What to produce: Pull every line holding the word "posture" from the data below and copy it.

Data provided:
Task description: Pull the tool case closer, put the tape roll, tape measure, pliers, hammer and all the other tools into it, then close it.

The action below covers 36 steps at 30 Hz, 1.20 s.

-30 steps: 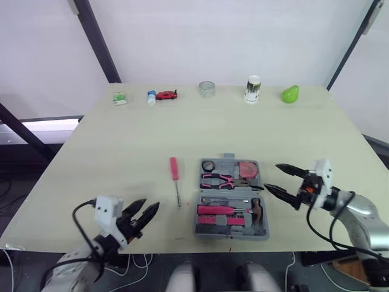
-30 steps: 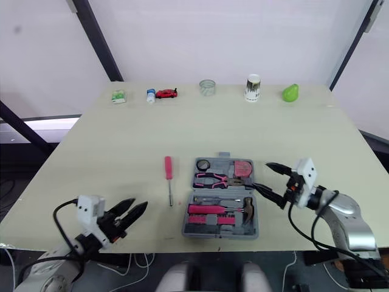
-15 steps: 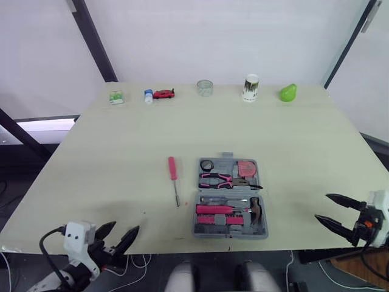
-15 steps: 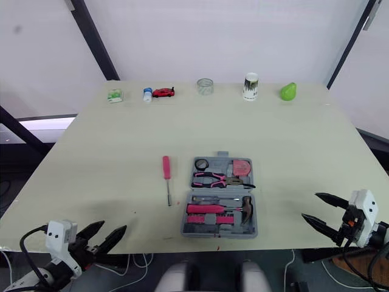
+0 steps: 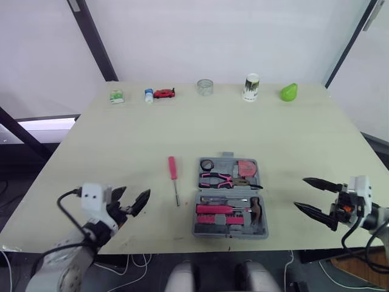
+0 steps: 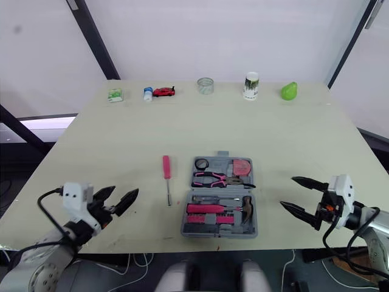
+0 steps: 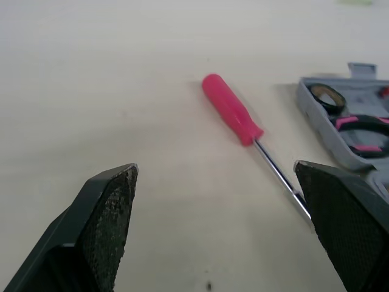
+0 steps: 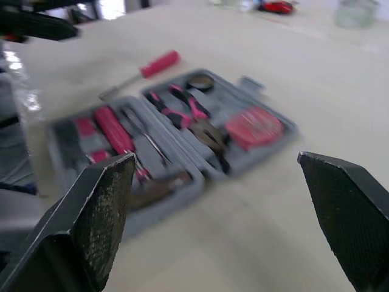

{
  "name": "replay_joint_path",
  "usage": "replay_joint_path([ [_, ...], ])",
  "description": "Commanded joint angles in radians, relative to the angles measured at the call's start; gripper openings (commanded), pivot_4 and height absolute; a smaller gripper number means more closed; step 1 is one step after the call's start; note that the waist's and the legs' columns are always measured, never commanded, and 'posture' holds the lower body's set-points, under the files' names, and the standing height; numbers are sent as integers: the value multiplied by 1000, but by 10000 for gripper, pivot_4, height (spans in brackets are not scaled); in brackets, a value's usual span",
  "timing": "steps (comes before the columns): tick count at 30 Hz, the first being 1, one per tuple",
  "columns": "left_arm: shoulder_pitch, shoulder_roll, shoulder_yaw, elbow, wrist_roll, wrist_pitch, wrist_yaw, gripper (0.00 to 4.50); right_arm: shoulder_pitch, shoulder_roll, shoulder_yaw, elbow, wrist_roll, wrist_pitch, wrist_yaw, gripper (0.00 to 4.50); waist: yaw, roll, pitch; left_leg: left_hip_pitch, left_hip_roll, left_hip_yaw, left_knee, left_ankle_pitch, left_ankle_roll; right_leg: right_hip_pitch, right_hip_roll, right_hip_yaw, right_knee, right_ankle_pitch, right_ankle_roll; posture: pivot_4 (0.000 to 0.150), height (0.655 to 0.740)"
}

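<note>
The grey tool case [image 5: 197,226] lies open near the table's front, holding a black tape roll [image 5: 208,165], a pink tape measure [image 5: 247,168], pliers [image 5: 220,179], a hammer [image 5: 256,208] and pink-handled tools. A pink screwdriver [image 5: 173,168] lies on the table just left of the case, also in the left wrist view as the screwdriver [image 7: 232,109]. My left gripper [image 5: 131,199] hovers open at the front left, well short of the screwdriver. My right gripper [image 5: 302,193] is open to the right of the case, with nothing between its fingers.
Along the far edge stand a small green item [image 5: 117,97], a little bottle [image 5: 148,95], a red toy car [image 5: 165,93], a clear cup [image 5: 205,87], a paper cup [image 5: 251,87] and a green pear [image 5: 289,92]. The table's front edge runs just below the case.
Both grippers sank to the table's front edge half a second ago and have risen back inward. The right one now sits farther from the case than a second ago. The tools have not moved.
</note>
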Motion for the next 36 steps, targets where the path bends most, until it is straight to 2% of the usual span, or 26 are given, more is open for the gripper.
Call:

Solution for this problem:
  "description": "Commanded joint angles in radians, relative to the angles measured at the call's start; gripper openings (commanded), pivot_4 and height absolute; a smaller gripper number means more closed; step 1 is one step after the call's start; note that the waist's and the legs' columns are always measured, never commanded, and 'posture' holds the lower body's set-points, under the files' names, and the standing height; numbers are sent as integers: the value multiplied by 1000, but by 10000 for gripper, pivot_4, height (spans in brackets are not scaled); in brackets, a value's usual span",
  "columns": "left_arm: shoulder_pitch, shoulder_roll, shoulder_yaw, elbow, wrist_roll, wrist_pitch, wrist_yaw, gripper (0.00 to 4.50); right_arm: shoulder_pitch, shoulder_roll, shoulder_yaw, elbow, wrist_roll, wrist_pitch, wrist_yaw, gripper (0.00 to 4.50); waist: yaw, roll, pitch; left_leg: left_hip_pitch, left_hip_roll, left_hip_yaw, left_knee, left_ankle_pitch, left_ankle_roll; right_leg: right_hip_pitch, right_hip_roll, right_hip_yaw, right_knee, right_ankle_pitch, right_ankle_roll; posture: pivot_4 (0.000 to 0.150), height (0.655 to 0.740)"

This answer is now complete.